Déjà très connues et fréquentées par le grand public, ces deux forêts vont, avec ce label, bénéficier d’une attention renouvelée et de protections renforcées, mais leur nouveau statut risque aussi de les soumettre à une pression plus forte de la part de visiteurs sensibles aux classements de ce type.

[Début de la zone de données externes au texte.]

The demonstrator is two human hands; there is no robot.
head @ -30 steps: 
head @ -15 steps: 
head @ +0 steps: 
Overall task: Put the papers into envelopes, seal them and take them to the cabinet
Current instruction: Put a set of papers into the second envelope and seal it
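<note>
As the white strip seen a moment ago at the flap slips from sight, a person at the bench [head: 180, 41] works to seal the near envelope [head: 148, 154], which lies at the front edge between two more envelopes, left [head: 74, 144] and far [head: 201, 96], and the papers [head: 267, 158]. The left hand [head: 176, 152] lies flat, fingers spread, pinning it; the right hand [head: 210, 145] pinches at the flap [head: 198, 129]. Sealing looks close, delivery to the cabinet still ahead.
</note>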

Autre danger dont on a mesuré ces derniers temps la réalité, les réseaux sociaux, qui permettent à un nombre considérable de gens d’échanger des informations diffusées jusqu’alors de façon quasi confidentielle. Le splendide vallon de Castelette, qui abrite les sources de l’Huveaune, dans le massif de la Sainte-Baume, a connu récemment un pic soudain de fréquentation, après la diffusion par des promeneurs de magnifiques photos d’un site pourtant excessivement fragile. Un nouveau défi à relever pour les protecteurs de la nature. ♦

 

Bonus

  • La Sainte-Baume et Boscodon décrochent le label « Forêt d’exception »
    Chemin du Canapé @F.Ferraina /ONF

    Créé en 2008 par l’ONF, le label « Forêt d’exception » a pour but d’identifier des forêts domaniales où la gestion a été particulièrement remarquable et où des actions de développement seront mises en œuvre. Il ne correspond donc pas à un nouveau statut de protection mais vise à concilier les objectifs de développement et de compétitivité de la filière bois avec la préservation et le renforcement de la protection du patrimoine (écosystèmes naturels), de l’histoire et de l’archéologie. Par ailleurs, l’objectif de cette politique Forêt d’Exception® est de constituer un réseau de référence en matière de gestion durable des forêts. Afin de faire de ces forêts labellisées des leviers du développement économique local.

 

  • Depuis 2008, 19 forêts, choisies parmi les forêts domaniales gérées par l’ONF sur l’ensemble du territoire, sont officiellement engagées dans la démarche Forêt d’Exception®. On peut citer entre autres la forêt de Fontainebleau, 1ère labellisation « forêt d’exception » en juin 2013. Plus récemment, en janvier dernier, la Martinique et ses forêts du Nord, celle de la Montagne pelée et des Pitons du Carbet, l’ont également été.

 

  • Gérées par l’ONF, les forêts publiques couvrent 4,6 millions d’hectares en métropole et 8 millions en Outre-Mer. En métropole, elles représentent un quart des forêts, le reste appartenant à des privés. Une partie de ces forêts publiques est incluse dans le réseau Natura 2000 qui vise à protéger les oiseaux et les habitats.